那是七年前,司法系统内部举办的一期青年干部培训营的纪念品,发放范围极小,每一个持有者都曾是系统内最被看好的明日之星。
“我在。”陈东的声音低沉沙哑,像是从生了锈的喉咙里挤出来的,“但我没签字。我投了反对票,可就在归档前的最后一刻,系统自动将所有未签字的复核意见,归档为‘默认通过’。”他抬起头,眼中是被岁月磨砺出的疲惫与不甘,“你们以为‘K’只是一个人?不,它是一套规则,一套让正义在既定流程里活活窒息的规则。我们每个人,都是规则的囚徒。”

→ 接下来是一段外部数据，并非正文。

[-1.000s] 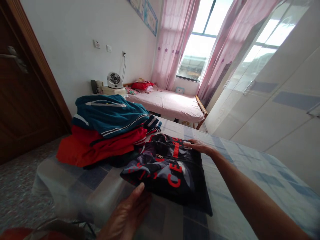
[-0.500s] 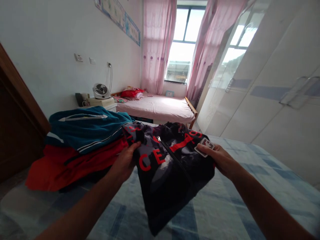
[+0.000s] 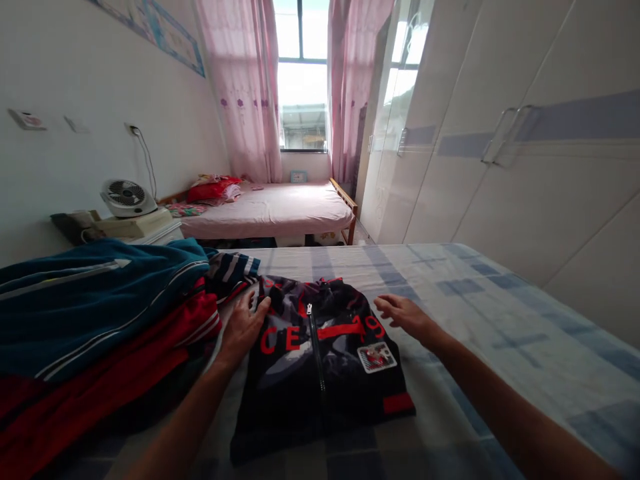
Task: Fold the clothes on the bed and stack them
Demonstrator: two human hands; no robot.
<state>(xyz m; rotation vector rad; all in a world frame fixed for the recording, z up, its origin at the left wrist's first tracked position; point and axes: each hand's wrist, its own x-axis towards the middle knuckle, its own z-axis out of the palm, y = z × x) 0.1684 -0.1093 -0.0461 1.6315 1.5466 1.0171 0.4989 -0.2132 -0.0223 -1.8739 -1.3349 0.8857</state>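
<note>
A folded black jacket [image 3: 295,417] with red letters, a front zipper and a small patterned patch lies on the checked bedsheet [image 3: 440,427] in front of me. At its upper left edge is my left hand [image 3: 243,327], thumb over the fabric and fingers apart, not closed on it. My right hand [image 3: 407,319] hovers just off the jacket's upper right side, fingers loosely bent and nothing in them. Left of the jacket sits a heap of clothes: a teal garment [image 3: 115,293] with white stripes over a red garment [image 3: 125,387].
Beyond this bed stands another bed [image 3: 280,210] with pink bedding and a red bundle [image 3: 213,190]. A white fan [image 3: 129,198] rests on a cabinet by the left wall. Along the right runs a tall white wardrobe [image 3: 500,200]; a window [image 3: 303,87] is at the back.
The jacket went from being held up by both hands to lying on the bed. My right hand let go of its right side; the left loosened too. The view turned right.
</note>
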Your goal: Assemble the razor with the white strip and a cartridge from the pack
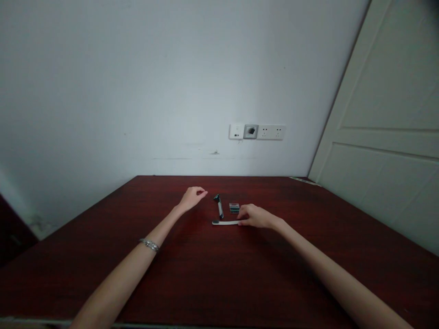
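Right hand (254, 215), in the head view, pinched the handle end of a white toothbrush (227, 223), whose dark head pointed leftward. Just beyond the fingertips lay a clear case (234, 207); a razor (220, 209) lay between it and the left hand (192, 198), fingers curled thumbward, whether meeting I couldn't tell.

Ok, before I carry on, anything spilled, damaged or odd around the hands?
No spill or damage stands out among the razor, small clear case and toothbrush. Only the wall looks off: a dark scuff above the table's back edge breaks its plain pale surface.
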The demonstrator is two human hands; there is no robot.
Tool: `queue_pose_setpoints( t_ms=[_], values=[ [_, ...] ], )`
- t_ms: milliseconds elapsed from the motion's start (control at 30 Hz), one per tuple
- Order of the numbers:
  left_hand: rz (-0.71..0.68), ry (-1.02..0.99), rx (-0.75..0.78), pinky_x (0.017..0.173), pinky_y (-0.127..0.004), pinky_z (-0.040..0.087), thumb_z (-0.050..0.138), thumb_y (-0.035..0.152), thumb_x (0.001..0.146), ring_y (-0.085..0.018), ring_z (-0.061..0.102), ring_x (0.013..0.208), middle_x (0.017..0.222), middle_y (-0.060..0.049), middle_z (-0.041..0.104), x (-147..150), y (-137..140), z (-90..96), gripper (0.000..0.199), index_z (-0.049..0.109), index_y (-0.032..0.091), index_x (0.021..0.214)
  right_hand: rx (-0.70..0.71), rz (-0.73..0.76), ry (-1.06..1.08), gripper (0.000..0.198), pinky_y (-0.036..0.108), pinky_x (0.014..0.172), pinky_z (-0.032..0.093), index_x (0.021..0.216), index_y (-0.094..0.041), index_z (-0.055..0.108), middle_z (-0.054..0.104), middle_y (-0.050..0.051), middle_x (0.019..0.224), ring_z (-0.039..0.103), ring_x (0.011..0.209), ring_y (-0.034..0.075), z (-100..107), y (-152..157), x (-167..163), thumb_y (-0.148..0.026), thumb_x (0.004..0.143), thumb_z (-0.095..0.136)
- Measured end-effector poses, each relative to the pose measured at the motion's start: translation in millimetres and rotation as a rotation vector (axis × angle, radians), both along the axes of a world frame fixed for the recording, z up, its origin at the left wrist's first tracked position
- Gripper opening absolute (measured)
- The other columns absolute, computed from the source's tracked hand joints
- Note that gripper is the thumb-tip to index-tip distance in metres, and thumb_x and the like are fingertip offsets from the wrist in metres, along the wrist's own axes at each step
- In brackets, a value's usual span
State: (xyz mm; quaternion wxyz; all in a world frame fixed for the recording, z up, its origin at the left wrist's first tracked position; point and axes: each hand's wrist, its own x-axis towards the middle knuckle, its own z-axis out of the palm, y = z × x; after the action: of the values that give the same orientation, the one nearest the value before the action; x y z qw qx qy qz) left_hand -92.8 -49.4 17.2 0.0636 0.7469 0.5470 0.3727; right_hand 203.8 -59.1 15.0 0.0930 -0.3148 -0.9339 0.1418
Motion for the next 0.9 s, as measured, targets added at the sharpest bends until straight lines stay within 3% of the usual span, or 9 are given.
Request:
queue_pose_setpoints(
  t_ms=[200, 433, 500, 667, 767, 900],
  values=[
    [-0.001, 0.027, -0.057, 0.079, -0.029, 0.044, 0.050, 0.035, 0.079, -0.020, 0.063, 0.084, 0.089, -0.006, 0.070, 3.8, -7.0, 8.4, 0.027, 0.070, 0.016, 0.083, 0.153, -0.091, -0.086, 0.019, 0.026, 0.066, 0.041, 0.085, -0.024, 0.070, 0.066, 0.006, 0.094, 0.059, 0.086, 0.022, 3.5, -11.7, -3.1, -0.034, 0.078, 0.055],
    [0.028, 0.097, -0.109, 0.077, -0.029, 0.045, 0.051, 0.034, 0.076, -0.021, 0.063, 0.084, 0.088, -0.007, 0.070, 10.1, -9.2, 13.6, 0.026, 0.070, 0.017, 0.081, 0.182, -0.120, 0.015, 0.020, 0.025, 0.068, 0.040, 0.084, -0.026, 0.070, 0.066, 0.004, 0.091, 0.058, 0.088, 0.019, 12.3, -18.2, 16.7, -0.037, 0.079, 0.053],
    [0.047, 0.131, -0.155, 0.073, -0.027, 0.045, 0.053, 0.033, 0.073, -0.021, 0.063, 0.080, 0.085, -0.007, 0.070, 11.9, -8.0, 12.5, 0.023, 0.070, 0.018, 0.078, 0.186, -0.267, 0.067, 0.022, 0.025, 0.066, 0.040, 0.084, -0.026, 0.070, 0.066, 0.004, 0.090, 0.058, 0.086, 0.019, 13.5, -13.9, 33.8, -0.038, 0.078, 0.053],
    [0.095, 0.216, -0.269, 0.064, -0.026, 0.043, 0.056, 0.032, 0.068, -0.021, 0.064, 0.074, 0.078, -0.008, 0.070, 25.7, -8.7, 11.6, 0.019, 0.069, 0.018, 0.070, 0.108, -0.842, 0.110, 0.024, 0.026, 0.059, 0.041, 0.082, -0.025, 0.072, 0.069, 0.006, 0.084, 0.062, 0.077, 0.022, 10.9, 7.4, 95.7, -0.041, 0.073, 0.056],
    [0.107, 0.237, -0.312, 0.059, -0.025, 0.041, 0.056, 0.033, 0.067, -0.021, 0.064, 0.072, 0.077, -0.008, 0.070, 38.1, -12.1, 13.5, 0.019, 0.069, 0.018, 0.066, 0.108, -1.011, 0.063, 0.028, 0.029, 0.060, 0.043, 0.080, -0.024, 0.073, 0.069, 0.009, 0.082, 0.063, 0.075, 0.024, 4.4, 19.3, 132.6, -0.044, 0.070, 0.057],
    [0.107, 0.256, -0.354, 0.056, -0.024, 0.039, 0.058, 0.032, 0.065, -0.021, 0.065, 0.071, 0.076, -0.007, 0.070, 47.7, -15.8, 15.1, 0.018, 0.069, 0.018, 0.063, 0.094, -1.120, 0.039, 0.030, 0.032, 0.062, 0.046, 0.082, -0.023, 0.073, 0.068, 0.011, 0.083, 0.064, 0.075, 0.025, -7.2, 26.2, 164.6, -0.045, 0.069, 0.058]
  ],
)
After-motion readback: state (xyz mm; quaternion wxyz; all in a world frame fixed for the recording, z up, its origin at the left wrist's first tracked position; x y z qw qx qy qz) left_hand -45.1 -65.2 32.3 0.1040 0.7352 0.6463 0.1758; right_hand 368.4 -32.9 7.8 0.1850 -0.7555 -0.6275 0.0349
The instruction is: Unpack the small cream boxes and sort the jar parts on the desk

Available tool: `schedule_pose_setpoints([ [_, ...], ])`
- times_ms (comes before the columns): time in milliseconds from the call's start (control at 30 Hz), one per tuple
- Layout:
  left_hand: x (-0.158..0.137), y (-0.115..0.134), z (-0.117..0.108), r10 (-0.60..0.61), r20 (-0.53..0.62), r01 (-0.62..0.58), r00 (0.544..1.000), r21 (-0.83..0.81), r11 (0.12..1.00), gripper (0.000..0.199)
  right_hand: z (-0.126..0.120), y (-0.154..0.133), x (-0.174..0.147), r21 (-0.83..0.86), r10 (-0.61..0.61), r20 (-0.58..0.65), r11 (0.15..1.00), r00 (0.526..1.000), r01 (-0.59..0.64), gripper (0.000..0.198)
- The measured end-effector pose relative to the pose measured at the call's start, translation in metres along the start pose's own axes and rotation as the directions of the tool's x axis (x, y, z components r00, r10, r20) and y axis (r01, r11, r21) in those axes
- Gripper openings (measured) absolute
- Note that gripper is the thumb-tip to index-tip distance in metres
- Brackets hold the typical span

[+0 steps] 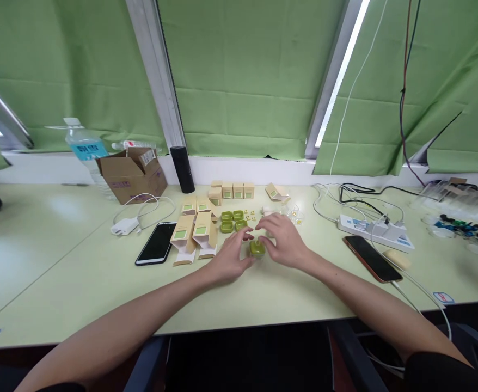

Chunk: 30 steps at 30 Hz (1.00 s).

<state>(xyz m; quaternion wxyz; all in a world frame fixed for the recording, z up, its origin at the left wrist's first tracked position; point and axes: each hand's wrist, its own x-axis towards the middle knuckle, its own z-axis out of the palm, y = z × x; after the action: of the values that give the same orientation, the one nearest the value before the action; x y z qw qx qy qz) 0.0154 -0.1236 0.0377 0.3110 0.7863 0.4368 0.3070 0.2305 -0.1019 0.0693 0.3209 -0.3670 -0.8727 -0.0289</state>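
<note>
A small green square container [257, 249] with a clear lower part stands on the table between my two hands. My left hand [231, 258] curves round its left side, with the thumb against its lower edge. Over its upper right side is my right hand [283, 239], fingers bent and thumb apart from the index finger, with the thumb tip by the top. Just behind lie several green square cups [226, 226] and small yellow pieces [253, 218]. Clear plastic parts [295, 214] sit behind my right hand, partly hidden by it.
Opened cardboard boxes [183, 231] and a phone [156, 243] lie to the left. Small boxes [238, 190] line the back. At right are a power strip [375, 233] with cables and another phone [373, 258]. A brown carton [133, 175] and black cylinder [182, 169] stand at back left.
</note>
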Motion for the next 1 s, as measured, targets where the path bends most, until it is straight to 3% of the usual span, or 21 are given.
schedule_pose_setpoints([
  [100,0.002,-0.003,0.005,-0.027,0.025,0.026,0.999,0.048,0.999,0.073,0.011,-0.011,-0.014,0.009,0.049,0.046,0.999,0.998,-0.049,0.022],
  [333,0.011,-0.008,0.011,-0.009,-0.015,0.010,1.000,0.063,0.998,0.059,0.029,0.002,-0.022,0.063,0.075,0.050,0.995,0.996,-0.079,0.013],
  [500,0.008,-0.005,0.008,-0.022,0.012,0.019,1.000,0.181,0.983,0.076,0.030,0.006,-0.022,0.093,0.054,-0.037,0.994,0.998,-0.050,0.019],
  [767,0.005,-0.016,0.009,0.075,0.060,-0.072,0.995,-0.053,0.996,0.076,0.025,0.000,-0.022,0.213,0.056,0.014,0.975,0.998,-0.058,0.021],
  [1000,0.007,-0.016,0.012,0.045,0.010,-0.045,0.999,-0.011,0.999,0.064,0.024,-0.006,-0.025,0.174,0.169,-0.002,0.971,0.986,-0.166,0.008],
])
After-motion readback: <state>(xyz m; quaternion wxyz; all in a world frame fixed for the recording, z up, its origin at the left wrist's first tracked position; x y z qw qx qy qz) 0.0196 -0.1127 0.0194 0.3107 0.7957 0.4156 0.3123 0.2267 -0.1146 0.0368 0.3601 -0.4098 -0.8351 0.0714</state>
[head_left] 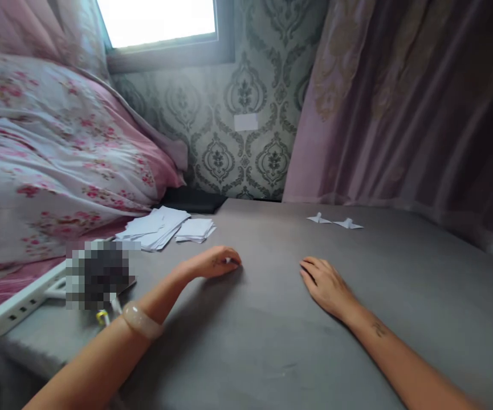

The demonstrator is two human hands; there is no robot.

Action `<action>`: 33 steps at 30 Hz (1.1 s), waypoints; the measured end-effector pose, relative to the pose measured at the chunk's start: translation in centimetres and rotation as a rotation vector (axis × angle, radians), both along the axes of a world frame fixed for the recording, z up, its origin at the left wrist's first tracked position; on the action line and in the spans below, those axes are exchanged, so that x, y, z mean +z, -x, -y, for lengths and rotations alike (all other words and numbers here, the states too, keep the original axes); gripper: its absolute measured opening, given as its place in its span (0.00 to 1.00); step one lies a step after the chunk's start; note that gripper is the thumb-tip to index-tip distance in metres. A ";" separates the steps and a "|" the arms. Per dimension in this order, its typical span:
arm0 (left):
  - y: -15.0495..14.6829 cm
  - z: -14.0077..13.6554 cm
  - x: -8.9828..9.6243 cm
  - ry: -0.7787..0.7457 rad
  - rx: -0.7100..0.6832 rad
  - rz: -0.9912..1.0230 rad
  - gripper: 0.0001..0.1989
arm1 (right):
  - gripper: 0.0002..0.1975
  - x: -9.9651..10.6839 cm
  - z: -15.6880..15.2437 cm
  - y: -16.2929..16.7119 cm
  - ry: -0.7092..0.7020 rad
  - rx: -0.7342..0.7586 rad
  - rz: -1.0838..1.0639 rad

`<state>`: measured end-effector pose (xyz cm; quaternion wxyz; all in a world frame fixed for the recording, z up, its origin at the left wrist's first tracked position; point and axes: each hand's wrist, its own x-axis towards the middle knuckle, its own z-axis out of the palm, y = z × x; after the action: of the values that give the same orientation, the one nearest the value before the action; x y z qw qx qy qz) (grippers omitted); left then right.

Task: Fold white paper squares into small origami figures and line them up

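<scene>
The left grip [220, 262] is resting on the matt grey worktop [267, 319], fingers curled towards the thumb, any hold being impossible to tell, while the right grip [323, 282] is lying palm down, loosely spread, holding nothing visible. Beyond and left of the left grip, a larger paper stack [156, 225] and a smaller paper stack [195, 229] are lying before a flat black slab [192, 200], with a rigid white power strip [19, 310] running farther left. Beyond the right grip, two creased, winged paper pieces [349, 224] are sitting side by side, near the draped curtain [357, 142].
</scene>
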<state>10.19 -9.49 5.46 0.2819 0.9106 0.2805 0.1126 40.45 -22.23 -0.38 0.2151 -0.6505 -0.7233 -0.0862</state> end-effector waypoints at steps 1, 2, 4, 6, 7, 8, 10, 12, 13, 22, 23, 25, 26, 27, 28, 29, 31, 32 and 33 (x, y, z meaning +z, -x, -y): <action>0.8 -0.6 0.2 0.047 0.113 0.031 0.14 | 0.18 -0.1 -0.1 -0.1 -0.011 0.002 0.002; 1.6 -1.3 0.4 0.058 0.304 0.113 0.13 | 0.18 -0.3 -0.2 -0.1 -0.022 0.004 0.004; 3.5 -3.2 0.8 -0.012 0.505 0.190 0.16 | 0.18 -0.5 -0.3 -0.2 -0.039 0.005 0.014; 5.3 -5.3 1.2 -0.083 0.692 0.248 0.21 | 0.19 -0.7 -0.4 -0.3 -0.046 -0.004 0.023; 6.2 -6.3 1.3 -0.107 0.774 0.267 0.23 | 0.19 -0.8 -0.5 -0.3 -0.047 -0.009 0.026; 6.9 -7.2 1.4 -0.122 0.842 0.278 0.24 | 0.19 -0.9 -0.5 -0.4 -0.047 -0.013 0.026; 8.1 -8.7 1.5 -0.127 0.940 0.269 0.23 | 0.19 -1.2 -0.6 -0.5 -0.055 -0.016 0.024; 8.6 -9.8 1.3 -0.114 0.984 0.229 0.21 | 0.19 -1.4 -0.7 -0.6 -0.073 -0.011 0.020; 8.8 -10.3 1.1 -0.102 0.992 0.203 0.20 | 0.19 -1.4 -0.8 -0.7 -0.083 -0.007 0.019; 7.6 -11.1 -0.3 -0.020 0.782 0.049 0.33 | 0.19 -1.4 -0.8 -0.8 -0.070 0.002 0.010; 7.6 -11.0 -0.4 -0.008 0.751 0.040 0.34 | 0.19 -1.4 -0.8 -0.8 -0.072 0.003 0.006; 7.6 -11.0 -0.5 0.020 0.701 0.026 0.36 | 0.19 -1.3 -0.8 -0.8 -0.080 0.000 0.002; 7.7 -11.0 -0.6 0.034 0.682 0.020 0.37 | 0.19 -1.3 -0.8 -0.8 -0.081 -0.002 0.002; 7.8 -11.1 -0.6 0.046 0.669 0.016 0.37 | 0.19 -1.3 -0.8 -0.8 -0.083 -0.003 0.002; 7.9 -11.1 -0.6 0.056 0.659 0.013 0.37 | 0.19 -1.4 -0.8 -0.8 -0.084 -0.004 0.002; 8.0 -11.2 -0.6 0.064 0.653 0.010 0.38 | 0.19 -1.4 -0.8 -0.8 -0.085 -0.002 0.002; 8.3 -11.2 -0.5 0.078 0.647 0.006 0.38 | 0.19 -1.4 -0.8 -0.8 -0.085 -0.003 0.003; 8.3 -11.1 -0.4 0.083 0.646 0.005 0.39 | 0.19 -1.4 -0.8 -0.8 -0.083 -0.007 0.004; 8.4 -11.1 -0.3 0.089 0.647 0.004 0.39 | 0.19 -1.4 -0.8 -0.8 -0.080 -0.013 0.005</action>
<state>1.79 1.60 5.12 0.2714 0.7610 0.5592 0.1856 41.24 -21.40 -1.75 0.2386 -0.6459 -0.7155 -0.1178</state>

“那声咳嗽……”苏棠的声音突然响起,带着一丝颤抖,打破了这令人绝望的陈述。
她迅速从背包里拿出平板电脑,调出一张声纹对比图。
屏幕的光映在她苍白的脸上,显得格外诡异。
她指着其中一条波形图谱中一个几乎无法察觉的微小抖动,声音因激动而尖锐起来,“这不是录音!这是模仿!声波的共振峰和衰减率有本质区别!有人刻意复刻了母亲临终前的咳嗽细节,就是为了让我们在第一时间怀疑你,怀疑我们彼此!”
她的目光猛地转向裴溯,像是要从他脸上找到答案:“你还记得吗?在疗养院,你说过母亲留下的最后一句话是‘别让他们叫你K.L. Chen’,对不对?可刚才视频里,那个自称‘K’的人,用的是母亲的声音,说的却是‘我是K’。这两个称谓,根本就对不上!”